[Task statement]: Between the line containing "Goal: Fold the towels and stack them" and the line containing "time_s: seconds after" lies a run of lines; give that run again exactly, with both of those lines, and nothing else from the entries below.

[Dataset content]:

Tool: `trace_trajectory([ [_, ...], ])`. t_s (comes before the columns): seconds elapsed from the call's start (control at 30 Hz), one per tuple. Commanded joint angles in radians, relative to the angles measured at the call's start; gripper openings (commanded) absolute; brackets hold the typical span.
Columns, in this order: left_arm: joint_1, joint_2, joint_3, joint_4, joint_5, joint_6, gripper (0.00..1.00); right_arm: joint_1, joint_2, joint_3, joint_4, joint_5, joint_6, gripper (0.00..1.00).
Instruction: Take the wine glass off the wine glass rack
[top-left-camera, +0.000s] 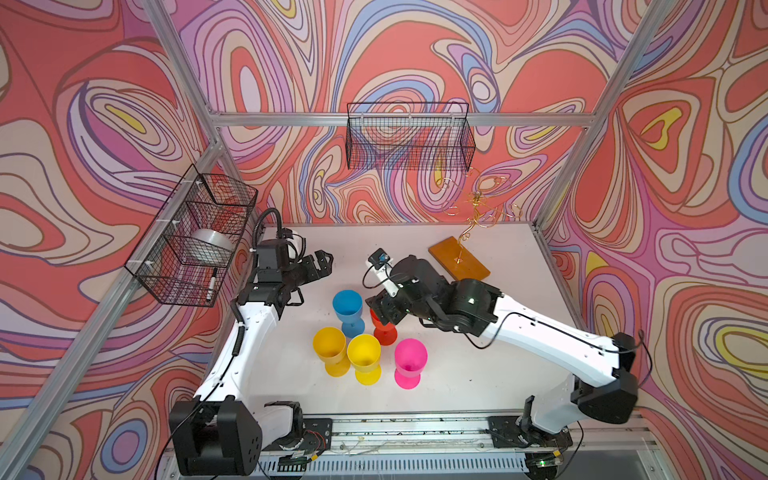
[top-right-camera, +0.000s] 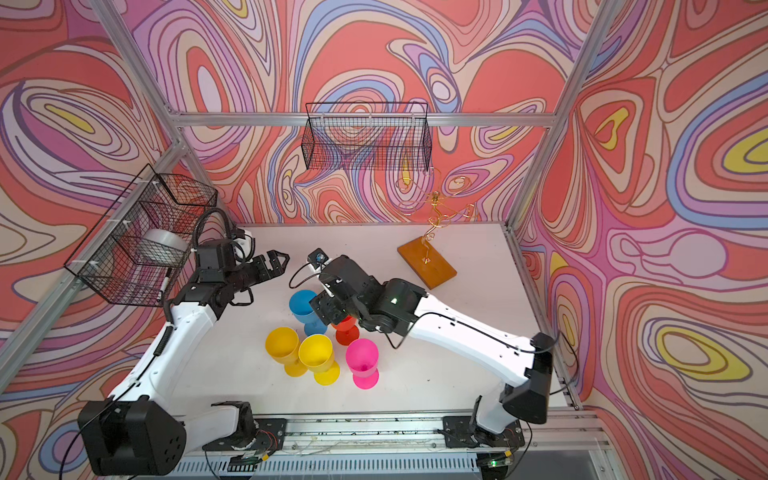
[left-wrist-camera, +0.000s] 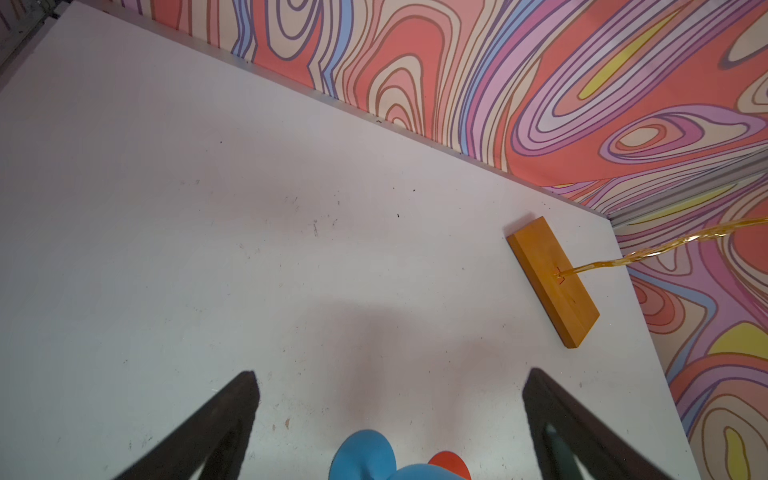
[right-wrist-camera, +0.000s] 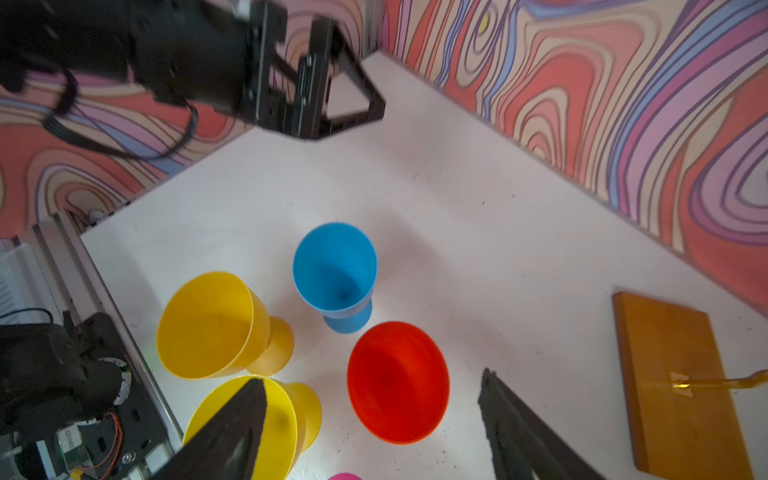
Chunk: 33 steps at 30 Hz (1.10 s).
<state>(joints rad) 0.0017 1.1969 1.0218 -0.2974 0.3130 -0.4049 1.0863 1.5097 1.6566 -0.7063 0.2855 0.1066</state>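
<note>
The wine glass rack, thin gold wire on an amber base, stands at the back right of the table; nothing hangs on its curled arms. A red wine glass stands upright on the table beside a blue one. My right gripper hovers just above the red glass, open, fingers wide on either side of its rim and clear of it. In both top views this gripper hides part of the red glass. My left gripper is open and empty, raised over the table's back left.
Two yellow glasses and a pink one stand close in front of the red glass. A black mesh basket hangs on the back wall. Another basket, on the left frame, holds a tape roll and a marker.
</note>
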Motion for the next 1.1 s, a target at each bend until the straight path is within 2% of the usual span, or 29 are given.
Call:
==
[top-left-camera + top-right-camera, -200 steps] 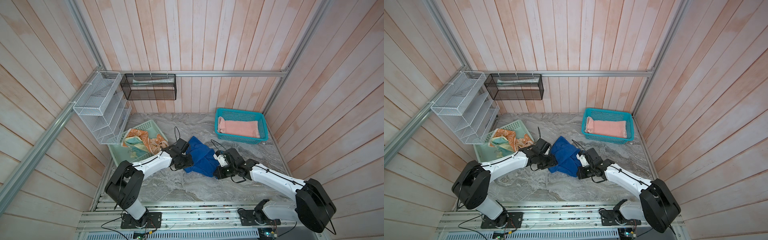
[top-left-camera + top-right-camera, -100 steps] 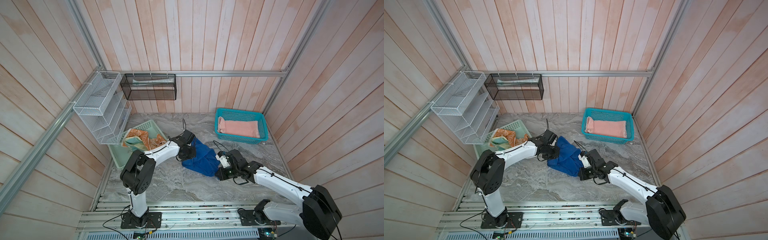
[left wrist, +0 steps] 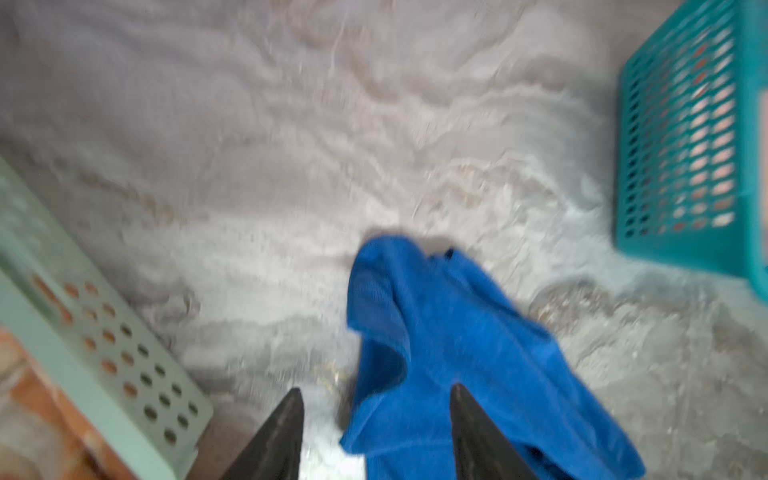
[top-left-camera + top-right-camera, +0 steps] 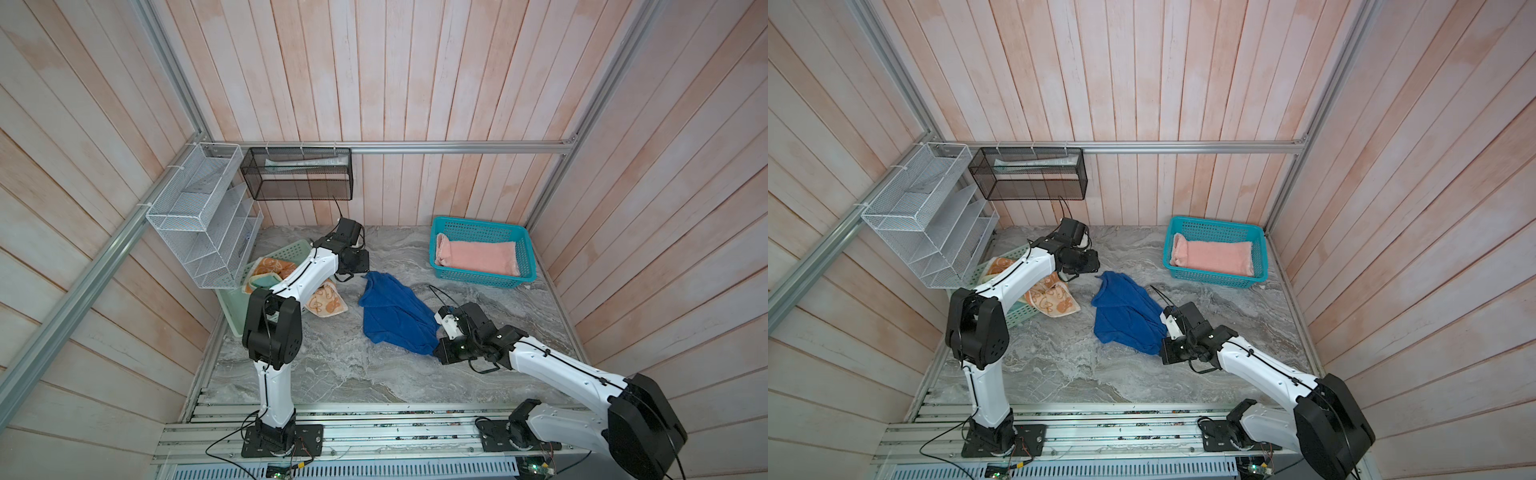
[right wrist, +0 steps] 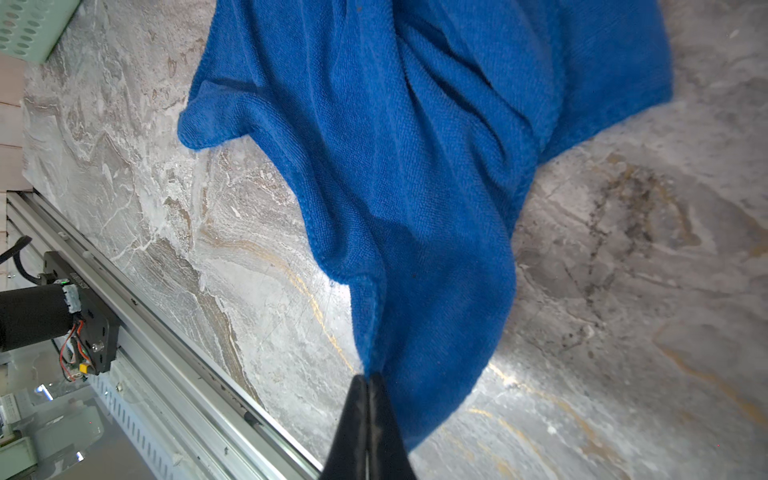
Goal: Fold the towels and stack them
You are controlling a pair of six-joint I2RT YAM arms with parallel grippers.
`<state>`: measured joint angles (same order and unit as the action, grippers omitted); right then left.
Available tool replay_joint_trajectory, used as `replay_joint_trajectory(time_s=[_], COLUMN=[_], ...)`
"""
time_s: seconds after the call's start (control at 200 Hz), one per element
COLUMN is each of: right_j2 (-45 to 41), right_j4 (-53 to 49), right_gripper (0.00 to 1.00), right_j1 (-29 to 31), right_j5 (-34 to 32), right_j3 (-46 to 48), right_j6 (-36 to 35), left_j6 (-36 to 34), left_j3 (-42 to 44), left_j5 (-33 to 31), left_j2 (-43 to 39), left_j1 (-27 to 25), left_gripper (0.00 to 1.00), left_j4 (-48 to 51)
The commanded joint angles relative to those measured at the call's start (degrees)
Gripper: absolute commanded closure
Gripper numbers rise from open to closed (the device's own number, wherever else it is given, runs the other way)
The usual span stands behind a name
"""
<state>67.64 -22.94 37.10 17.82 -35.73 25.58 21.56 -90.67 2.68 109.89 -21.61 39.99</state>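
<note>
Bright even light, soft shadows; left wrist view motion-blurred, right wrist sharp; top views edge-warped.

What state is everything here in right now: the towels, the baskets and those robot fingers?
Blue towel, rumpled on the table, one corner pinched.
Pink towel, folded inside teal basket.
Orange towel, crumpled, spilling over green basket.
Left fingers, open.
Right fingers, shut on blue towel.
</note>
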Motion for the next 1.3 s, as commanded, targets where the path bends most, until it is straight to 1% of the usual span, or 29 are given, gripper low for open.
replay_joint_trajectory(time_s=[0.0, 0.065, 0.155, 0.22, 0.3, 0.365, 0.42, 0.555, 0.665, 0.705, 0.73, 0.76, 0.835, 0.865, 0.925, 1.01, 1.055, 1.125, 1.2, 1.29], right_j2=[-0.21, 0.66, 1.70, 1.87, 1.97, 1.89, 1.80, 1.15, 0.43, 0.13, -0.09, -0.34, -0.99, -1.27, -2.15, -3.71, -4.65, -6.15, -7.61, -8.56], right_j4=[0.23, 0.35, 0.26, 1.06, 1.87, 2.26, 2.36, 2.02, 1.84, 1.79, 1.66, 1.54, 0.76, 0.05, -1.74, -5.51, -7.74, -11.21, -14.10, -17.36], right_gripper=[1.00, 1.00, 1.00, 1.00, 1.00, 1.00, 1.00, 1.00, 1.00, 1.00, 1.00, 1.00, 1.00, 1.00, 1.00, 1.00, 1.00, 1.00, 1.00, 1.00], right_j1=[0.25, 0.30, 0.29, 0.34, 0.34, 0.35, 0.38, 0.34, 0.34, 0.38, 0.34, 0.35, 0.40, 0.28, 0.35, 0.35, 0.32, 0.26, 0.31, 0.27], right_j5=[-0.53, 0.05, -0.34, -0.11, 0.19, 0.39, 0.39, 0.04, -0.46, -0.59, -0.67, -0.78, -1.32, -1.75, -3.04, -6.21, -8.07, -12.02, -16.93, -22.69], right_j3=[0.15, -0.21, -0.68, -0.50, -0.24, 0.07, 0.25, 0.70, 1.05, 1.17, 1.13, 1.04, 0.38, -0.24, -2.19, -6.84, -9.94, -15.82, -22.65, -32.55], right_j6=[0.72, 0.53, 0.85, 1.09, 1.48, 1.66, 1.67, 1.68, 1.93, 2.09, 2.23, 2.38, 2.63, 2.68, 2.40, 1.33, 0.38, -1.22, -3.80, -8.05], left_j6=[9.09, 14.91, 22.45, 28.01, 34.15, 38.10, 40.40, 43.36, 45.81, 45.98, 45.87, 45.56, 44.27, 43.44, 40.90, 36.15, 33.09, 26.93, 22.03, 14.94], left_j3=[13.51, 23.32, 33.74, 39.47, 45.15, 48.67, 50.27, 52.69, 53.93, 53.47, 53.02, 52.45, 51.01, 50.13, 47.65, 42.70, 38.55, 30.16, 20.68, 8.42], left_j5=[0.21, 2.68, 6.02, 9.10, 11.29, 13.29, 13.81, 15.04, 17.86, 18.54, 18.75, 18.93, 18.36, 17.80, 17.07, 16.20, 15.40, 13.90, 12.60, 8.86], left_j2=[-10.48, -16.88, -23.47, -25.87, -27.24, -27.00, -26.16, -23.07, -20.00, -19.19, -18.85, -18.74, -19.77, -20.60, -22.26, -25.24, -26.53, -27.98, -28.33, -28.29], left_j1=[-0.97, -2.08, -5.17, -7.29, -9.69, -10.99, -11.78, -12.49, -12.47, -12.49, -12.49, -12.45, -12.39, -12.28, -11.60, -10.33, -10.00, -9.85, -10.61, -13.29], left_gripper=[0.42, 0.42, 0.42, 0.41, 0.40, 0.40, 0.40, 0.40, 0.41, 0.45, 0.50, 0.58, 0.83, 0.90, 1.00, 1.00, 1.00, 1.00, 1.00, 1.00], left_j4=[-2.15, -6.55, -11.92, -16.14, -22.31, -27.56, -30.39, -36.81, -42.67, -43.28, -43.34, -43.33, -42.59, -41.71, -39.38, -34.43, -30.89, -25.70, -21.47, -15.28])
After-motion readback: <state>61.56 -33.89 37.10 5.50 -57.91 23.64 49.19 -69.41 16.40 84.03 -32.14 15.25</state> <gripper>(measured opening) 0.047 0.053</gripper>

[Response to this exercise]:
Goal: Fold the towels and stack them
You are controlling a pair of six-joint I2RT YAM arms with parallel grippers.
`<state>`: measured joint angles (same order and unit as the action, grippers omitted); right then left.
Available tool replay_joint_trajectory, used as `replay_joint_trajectory(time_s=[_], COLUMN=[_], ...)`
"""
time_s: seconds after the call's start (control at 200 Hz), one per element

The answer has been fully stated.